La tête de la délégation iranienne était Mohammad Baqer Qaribaf, président du Parlement, qui avait pris soin de laisser son téléphone en dehors de la salle de réunion. Quand l’un de ses collaborateurs l’a averti du post de Trump — qui exigeait que l’Iran force le Hezbollah à « cesser de faire des problèmes » au Liban, sous peine de frappes « encore plus fortes » — Qaribaf s’est tourné vers JD Vance, chef de la délégation américaine, et lui a adressé une rebuffade directe. Selon les sources du WSJ, il lui a signifié calmement que les menaces constituaient une violation du préambule du mémorandum d’entente que Trump lui-même avait signé quelques jours plus tôt à Versailles, lequel engageait les deux pays à ne pas s’attaquer ni se menacer mutuellement.

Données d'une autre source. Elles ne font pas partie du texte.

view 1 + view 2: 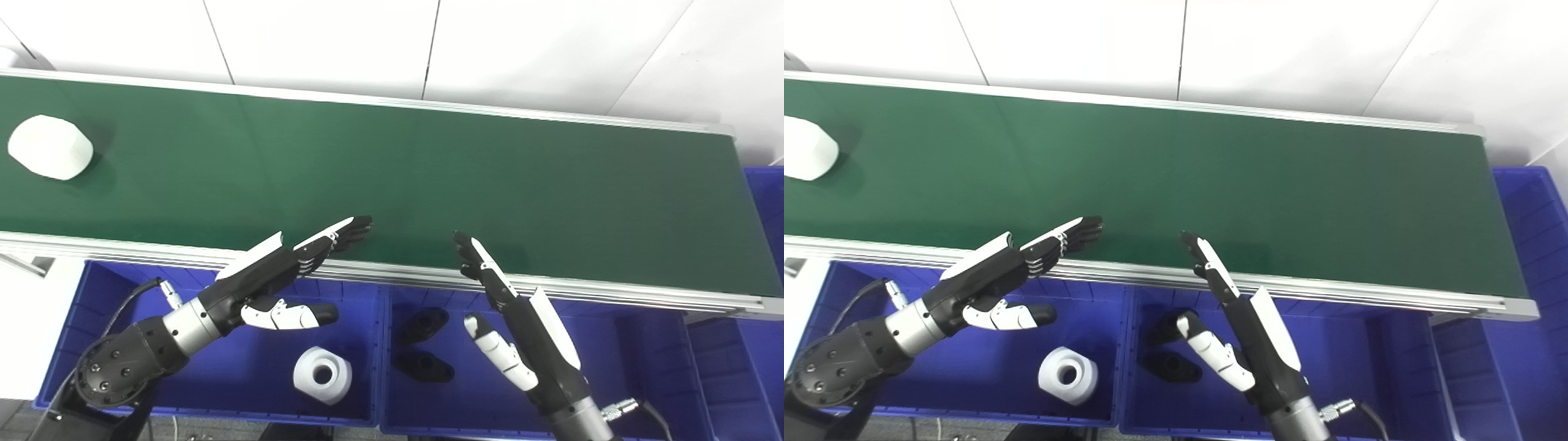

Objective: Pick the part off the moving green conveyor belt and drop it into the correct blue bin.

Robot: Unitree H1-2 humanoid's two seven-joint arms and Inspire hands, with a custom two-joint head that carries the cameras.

Qaribaf a ensuite mis fin aux pourparlers en face à face. Sa délégation a quitté le site des négociations pour retourner à l’hôtel, et les discussions se sont poursuivies de manière indirecte via des intermédiaires pakistanais et qataris. Dans une déclaration à la télévision d’État iranienne diffusée mardi, Qaribaf a décrit la scène en ces termes : il avait dit à Vance que « votre président profère des menaces », et que l’Iran « ne négocie jamais sous la contrainte ni sous la pression ».

Du côté américain, un responsable a décrit les choses différemment : selon lui, Vance avait expliqué aux Iraniens que Trump voulait simplement dire que toute violation de l’accord entraînerait une réponse américaine, et que la pause dans les discussions avait été suggérée par Vance lui-même pour laisser aux Iraniens le temps de réfléchir aux propositions en cours, sans lien direct avec le tweet incendiaire.

« L’Art du Deal » et les consultants en psychologie

Le style de Trump a visiblement déconcerté Téhéran bien avant l’ouverture des pourparlers. Des diplomates iraniens ont confié à leurs interlocuteurs qu’ils avaient lu « The Art of the Deal », le livre de négociation publié par Trump en 1987, dans lequel le futur président décrivait sa tactique favorite : formuler des exigences extrêmes et imprévisibles pour créer de l’anxiété chez l’adversaire et arracher des concessions. Selon plusieurs intermédiaires, les Iraniens avaient également constitué une équipe de psychologues chargée de les aider à anticiper les réactions publiques de Trump à leurs propositions.

Un membre du camp iranien a cependant nuancé : l’équipe de négociation présente à Bürgenstock ne comprenait pas de psychologues en son sein, et Téhéran préfère éviter les spéculations psychologiques sur les motivations du président américain.

Malgré la crise du dimanche, les discussions ont finalement abouti à un accord dont les détails incluent, selon d’autres sources citées par Ynet, un engagement américain à permettre la vente de pétrole iranien en dollars. Les médiateurs avaient averti à plusieurs reprises Washington que les posts de Trump sur les réseaux sociaux fragilisaient les efforts pour parvenir à un accord, l’Iran arguant que les déclarations publiques du président rendaient difficile la conviction des « pragmatiques » de Téhéran que Washington était un partenaire de bonne foi.